I live on a dirt road, but I can see Highway 289 from the end of my driveway. I realize that the main highways need to be kept clear and the secondary highways as well, and they do a good job of it.
But let's look at what happened in the last two storms we have had. After the first storm it was two days before my road saw a plow.
During the secondt storm we had even more snow and the only vehicles that went down the road were two 4x4s in the 36 hours since the storm stopped dumping snow on us.
So what happens in the event of an emergency? Do the emergency vehicles wait on the main road for a plow or do they risk getting stuck (or worse) trying to get in the road?

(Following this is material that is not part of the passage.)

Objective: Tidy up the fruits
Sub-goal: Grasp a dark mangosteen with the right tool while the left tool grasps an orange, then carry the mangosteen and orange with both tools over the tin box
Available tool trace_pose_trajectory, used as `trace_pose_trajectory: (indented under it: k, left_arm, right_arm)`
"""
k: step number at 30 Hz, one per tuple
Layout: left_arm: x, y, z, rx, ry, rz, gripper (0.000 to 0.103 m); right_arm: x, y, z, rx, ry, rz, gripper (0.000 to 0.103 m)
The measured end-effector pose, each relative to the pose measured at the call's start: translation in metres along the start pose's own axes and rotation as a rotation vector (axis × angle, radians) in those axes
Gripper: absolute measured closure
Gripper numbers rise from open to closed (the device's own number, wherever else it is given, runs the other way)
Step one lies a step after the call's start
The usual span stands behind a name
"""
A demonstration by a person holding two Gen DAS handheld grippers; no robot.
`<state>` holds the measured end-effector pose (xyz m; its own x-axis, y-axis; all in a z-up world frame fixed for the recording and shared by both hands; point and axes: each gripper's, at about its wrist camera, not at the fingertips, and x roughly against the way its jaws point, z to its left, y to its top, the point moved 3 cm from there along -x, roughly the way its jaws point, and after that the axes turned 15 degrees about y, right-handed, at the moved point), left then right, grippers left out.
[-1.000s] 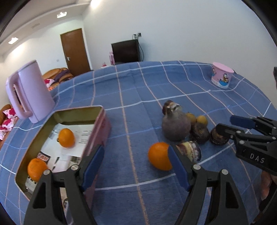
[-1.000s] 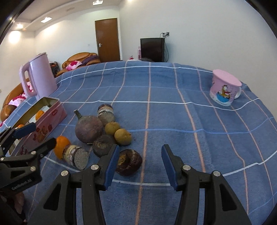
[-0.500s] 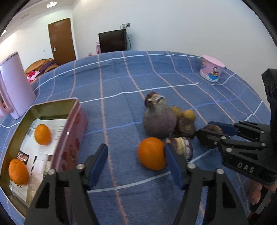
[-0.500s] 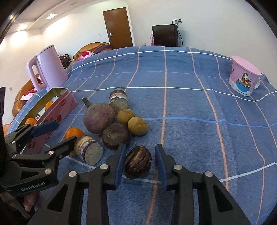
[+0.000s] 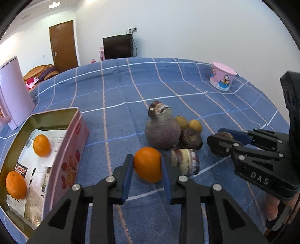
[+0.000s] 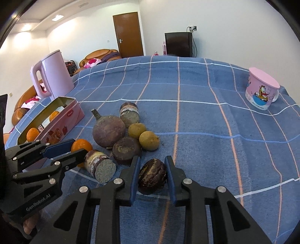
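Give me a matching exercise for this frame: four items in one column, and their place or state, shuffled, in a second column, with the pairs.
Items
1. orange
2. dark wrinkled fruit
3. pink cup
4. pink tin

Places
A. stands alone on the cloth, far from the fruit pile
B. between the left gripper fingers
C. holds two oranges
D. between the right gripper fingers

Pairs: 1-B, 2-D, 3-A, 4-C

White walls [image 6: 234, 22], brown door [image 6: 129, 35], black cabinet [image 6: 178, 44], orange sofa [image 6: 99, 56], ceiling lights [image 6: 57, 18]
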<state>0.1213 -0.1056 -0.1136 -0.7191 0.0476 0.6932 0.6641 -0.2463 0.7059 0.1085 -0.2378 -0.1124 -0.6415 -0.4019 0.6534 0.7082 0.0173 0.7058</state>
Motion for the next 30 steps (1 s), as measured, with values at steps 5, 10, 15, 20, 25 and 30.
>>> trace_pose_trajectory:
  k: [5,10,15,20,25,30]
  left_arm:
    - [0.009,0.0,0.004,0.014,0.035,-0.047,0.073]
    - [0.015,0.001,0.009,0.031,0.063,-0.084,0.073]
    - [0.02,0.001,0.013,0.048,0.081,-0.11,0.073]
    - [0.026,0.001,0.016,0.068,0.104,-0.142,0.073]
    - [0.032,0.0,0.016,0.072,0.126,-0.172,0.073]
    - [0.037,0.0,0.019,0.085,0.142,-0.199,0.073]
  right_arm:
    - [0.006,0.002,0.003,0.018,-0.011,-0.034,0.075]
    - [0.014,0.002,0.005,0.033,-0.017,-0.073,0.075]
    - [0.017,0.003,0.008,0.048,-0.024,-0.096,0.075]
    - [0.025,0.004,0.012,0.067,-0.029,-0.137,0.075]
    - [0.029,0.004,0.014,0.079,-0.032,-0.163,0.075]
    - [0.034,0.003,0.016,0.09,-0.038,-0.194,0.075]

I called the Department of Transportation (as I have done many times in the last 20 years) to see about getting a plow to make even a path down the road.
I have been told that dirt roads are the last roads done and if there were an emergency that they would pull a plow to plow the road. I think that it is not only dangerous but should make them liable if anything were to happen. I think that someone dealing with a heart attack, stroke, their house burning down or any other emergency situation should not have to wait for a plow so they can get help .
All I have ever asked is that a path be made down the road so that people and emergency vehicles can move. They will make 10 trips down a secondary highway even when the majority of it is clear, yet not once make a swipe on a dirt road. The day will come when someone will die or a house that could have been saved isn't, all for the sake of a path down a dirt road.
Gordon MacDonald
Brookfield
It's more than
time for a change
I was astounded to learn from the Canadian Centre for Policy Alternatives (CCPA) that the salaries of Canada's top CEO's have reached unprecedented new heights.
So much for the economic meltdown.
While these characters were dragging in bigger and bigger salaries, upwards of 70,000 Canadians lost their jobs - 4,400 lost in November 2007 in Nova Scotia alone.
The rest of us are preparing to ride out the rough year ahead, while the country's top executives appear to be immune from any fallout.
According to the CCPA report, the 100 highest paid CEOs of Canadian publicly traded corporations received an average of $10,408,054 in total compensation in 2007.
Many of the top 100 include Canada's big bank CEOs, who recently received billions in a federal government bailout to purchase mortgage loans and energy CEOs who, until recently, were surfing the big wave of high oil prices.
Average CEO pay for the top 100 was up 22 per cent from its $8.5 million average in 2006. In contrast, the earnings of average Canadians rose by only 3.2 per cent - the best increase in the past five years, but a tiny fraction of the CEOs' pay hike and barely keeping up with inflation.
Many of these corporations have enjoyed several years of huge profits by gouging us at the pumps and at the bank machines.
As if to add insult to injury, now we have a premier that tells unionized workers to lower their expectations for this year, only to find out days later that he's given his own staff huge raises.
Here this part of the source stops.